Bloodrock chronology
| Bloodrock Live (1972) | Passage (1972) | Whirlwind Tongues (1974) |

= Passage (Bloodrock album) =

Passage is the fifth studio album by the Texas rock band Bloodrock, released in September 1972 through Capitol Records.

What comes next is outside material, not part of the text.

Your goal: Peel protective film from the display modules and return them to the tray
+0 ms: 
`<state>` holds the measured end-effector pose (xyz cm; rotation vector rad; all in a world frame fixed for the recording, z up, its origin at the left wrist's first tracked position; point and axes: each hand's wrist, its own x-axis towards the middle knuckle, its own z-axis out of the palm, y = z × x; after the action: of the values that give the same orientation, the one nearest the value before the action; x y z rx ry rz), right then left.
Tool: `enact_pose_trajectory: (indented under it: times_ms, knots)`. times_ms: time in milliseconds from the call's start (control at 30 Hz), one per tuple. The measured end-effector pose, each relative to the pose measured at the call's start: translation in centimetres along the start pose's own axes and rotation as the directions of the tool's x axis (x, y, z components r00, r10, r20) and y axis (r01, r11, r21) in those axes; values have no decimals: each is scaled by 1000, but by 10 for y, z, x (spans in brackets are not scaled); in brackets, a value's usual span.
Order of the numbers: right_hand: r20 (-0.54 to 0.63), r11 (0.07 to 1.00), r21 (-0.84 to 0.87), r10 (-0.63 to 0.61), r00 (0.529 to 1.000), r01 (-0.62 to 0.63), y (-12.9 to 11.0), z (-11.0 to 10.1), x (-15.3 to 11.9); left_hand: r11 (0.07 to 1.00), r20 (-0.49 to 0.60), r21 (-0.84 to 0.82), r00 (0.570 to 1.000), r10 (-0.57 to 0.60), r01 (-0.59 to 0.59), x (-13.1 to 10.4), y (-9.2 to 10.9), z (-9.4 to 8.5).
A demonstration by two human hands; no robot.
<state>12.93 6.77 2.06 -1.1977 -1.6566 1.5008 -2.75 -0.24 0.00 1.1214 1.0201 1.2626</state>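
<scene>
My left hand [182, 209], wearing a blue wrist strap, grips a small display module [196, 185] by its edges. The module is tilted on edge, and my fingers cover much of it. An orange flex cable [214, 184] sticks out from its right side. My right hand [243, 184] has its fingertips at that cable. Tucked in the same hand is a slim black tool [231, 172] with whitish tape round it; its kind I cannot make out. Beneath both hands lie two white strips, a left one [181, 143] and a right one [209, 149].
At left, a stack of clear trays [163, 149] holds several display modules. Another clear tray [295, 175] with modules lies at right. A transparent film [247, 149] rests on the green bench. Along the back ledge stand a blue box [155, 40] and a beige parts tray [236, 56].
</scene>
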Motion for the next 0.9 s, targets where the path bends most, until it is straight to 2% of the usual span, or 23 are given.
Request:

Warren Ham (lead vocals/flute) was added in place of departed original members Jim Rutledge. Lee Pickens (lead guitar) was not replaced, because rhythm guitarist Nick Taylor became the sole guitarist.

==Track listing==
1. "Help Is on the Way" (Rick Cobb/Steve Hill) – 4:35
2. "Scottsman" (Nick Taylor/Steve Hill/Warren Ham) – 3:45
3. "Juice" (Hill/Ham) – 3:38
4. "The Power" (Mike Pietzsch) – 4:23
5. "Life Blood" (Cobb/Hill/Ham)– 5:38
6. "Days and Nights" (Hill/Ham)– 7:56
7. "Lost Fame" – (Hill/Ham)4:14
8. "Thank You Daniel Ellsberg" (Cobb/Hill)– 3:15
9. "Fantasy" (Hill/Ham)– 5:18

==Personnel==
- Warren Ham — lead vocals, flute, saxophone, harmonica
- Nick Taylor — guitar, vocals
- Steve Hill — keyboards, vocals
- Ed Grundy — bass, vocals
- Rick Cobb III — drums, percussion

==Charts==

| Chart (1972–73) | Peak position |
|---|---|
| Canada Top Albums/CDs (RPM) | 69 |
| US Billboard 200 | 105 |

==Notes==
- The song "Thank You Daniel Ellsberg" is a tribute to military analyst Daniel Ellsberg.